Le paysage de la mobilité en Afrique de l’Ouest est en train de vivre une mutation silencieuse, mais profonde. L’annonce des négociations avancées entre la start-up Gozem et la Société Financière Internationale (SFI) pour une levée de fonds de 21 millions d’euros n’est pas qu’une simple ligne de plus dans la rubrique « Tech & Business ». C’est le signal d’un changement de paradigme : celui où l’algorithme devient un outil d’émancipation sociale.
Plus qu’un trajet, un titre de propriété
Le programme « Drive-to-Buy » de Gozem illustre parfaitement ce que le numérique peut apporter de plus concret au secteur informel. Dans une région où l’accès au crédit bancaire est un parcours du combattant pour les conducteurs de taxis-motos, Gozem transforme la donnée numérique en garantie financière.
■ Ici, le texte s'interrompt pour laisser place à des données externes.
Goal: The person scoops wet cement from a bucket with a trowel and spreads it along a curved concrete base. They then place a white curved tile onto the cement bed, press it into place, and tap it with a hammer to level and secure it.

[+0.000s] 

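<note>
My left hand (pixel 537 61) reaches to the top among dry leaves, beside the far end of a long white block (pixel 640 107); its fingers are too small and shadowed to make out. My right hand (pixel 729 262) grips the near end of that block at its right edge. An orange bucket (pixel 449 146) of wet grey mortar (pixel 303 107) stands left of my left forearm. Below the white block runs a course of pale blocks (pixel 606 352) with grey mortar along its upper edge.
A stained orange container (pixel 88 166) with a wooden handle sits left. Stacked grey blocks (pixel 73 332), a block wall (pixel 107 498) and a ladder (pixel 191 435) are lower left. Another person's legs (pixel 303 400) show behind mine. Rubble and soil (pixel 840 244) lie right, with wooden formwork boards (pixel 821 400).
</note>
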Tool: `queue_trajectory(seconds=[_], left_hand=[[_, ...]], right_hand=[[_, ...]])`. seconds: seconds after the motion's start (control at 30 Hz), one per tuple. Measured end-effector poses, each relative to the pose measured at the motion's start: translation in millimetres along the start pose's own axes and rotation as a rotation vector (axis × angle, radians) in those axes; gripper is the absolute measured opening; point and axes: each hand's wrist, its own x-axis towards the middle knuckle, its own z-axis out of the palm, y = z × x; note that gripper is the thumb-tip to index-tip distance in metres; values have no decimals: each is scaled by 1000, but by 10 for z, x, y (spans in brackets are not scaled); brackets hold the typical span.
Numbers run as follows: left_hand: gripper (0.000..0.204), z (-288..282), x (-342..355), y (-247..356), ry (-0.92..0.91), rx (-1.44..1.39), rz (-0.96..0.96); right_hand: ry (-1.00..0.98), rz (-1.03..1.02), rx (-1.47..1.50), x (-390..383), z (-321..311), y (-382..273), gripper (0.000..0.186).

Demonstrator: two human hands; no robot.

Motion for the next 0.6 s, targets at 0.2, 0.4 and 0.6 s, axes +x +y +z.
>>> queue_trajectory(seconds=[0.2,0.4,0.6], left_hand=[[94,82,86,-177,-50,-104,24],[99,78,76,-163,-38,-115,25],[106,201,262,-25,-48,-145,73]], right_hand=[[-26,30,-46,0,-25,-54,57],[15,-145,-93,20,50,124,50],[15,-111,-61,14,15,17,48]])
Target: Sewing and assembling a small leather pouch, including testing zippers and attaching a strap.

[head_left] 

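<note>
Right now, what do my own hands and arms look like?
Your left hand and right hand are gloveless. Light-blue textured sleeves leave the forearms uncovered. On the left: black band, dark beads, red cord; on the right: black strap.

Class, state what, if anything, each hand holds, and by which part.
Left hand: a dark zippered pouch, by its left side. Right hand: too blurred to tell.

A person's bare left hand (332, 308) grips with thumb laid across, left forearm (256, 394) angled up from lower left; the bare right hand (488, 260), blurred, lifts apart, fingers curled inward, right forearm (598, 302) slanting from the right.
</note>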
En permettant à un chauffeur de devenir propriétaire de son outil de travail sur 12 à 52 mois, la plateforme ne se contente plus de « disrupter » le transport ; elle crée une classe de micro-entrepreneurs. Ce modèle de location-vente, alimenté par les revenus générés en temps réel sur l’application, est la réponse technologique au déficit d’inclusion bancaire.
L’ambition d’un géant régional
Avec un déploiement ciblé au Bénin, au Togo, au Cameroun et au Congo, Gozem ne cache plus ses ambitions de « Super App ». En intégrant la livraison, le transport et bientôt davantage de services financiers, elle s’attaque à un gisement de 12 millions de conducteurs dans la sous-région.
Mais au-delà des chiffres, l’enjeu est celui de la structuration. Le marché informel, souvent perçu comme une faiblesse structurelle, devient ici un terrain d’innovation. En digitalisant les flux, Gozem offre une visibilité économique à des milliers de foyers, tout en sécurisant un écosystème de transport autrefois totalement opaque.
Le défi de la maturité
Toutefois, cette montée en puissance soulève des défis de taille. Comment réguler ces nouveaux géants qui gèrent à la fois le transport, la finance et des masses de données personnelles ? Comment assurer que cette « flexibilité » offerte aux chauffeurs ne se transforme pas en une nouvelle forme de dépendance algorithmique ?
La réussite de Gozem sera un test de maturité pour les régulateurs africains. Si l’innovation va plus vite que la loi, elle doit néanmoins s’accompagner d’un cadre qui protège ces nouveaux travailleurs de la « gig economy ».
L’essentiel à retenir : Le numérique en Afrique ne doit pas seulement servir à commander un repas ou un taxi. Sa véritable mission — celle que semble embrasser Gozem — est de construire des ponts vers la propriété et la dignité économique. Si les 21 millions d’euros sont confirmés, c’est tout l’écosystème de la zone CEMAC et de l’UEMOA qui recevra un coup d’accélérateur salutaire.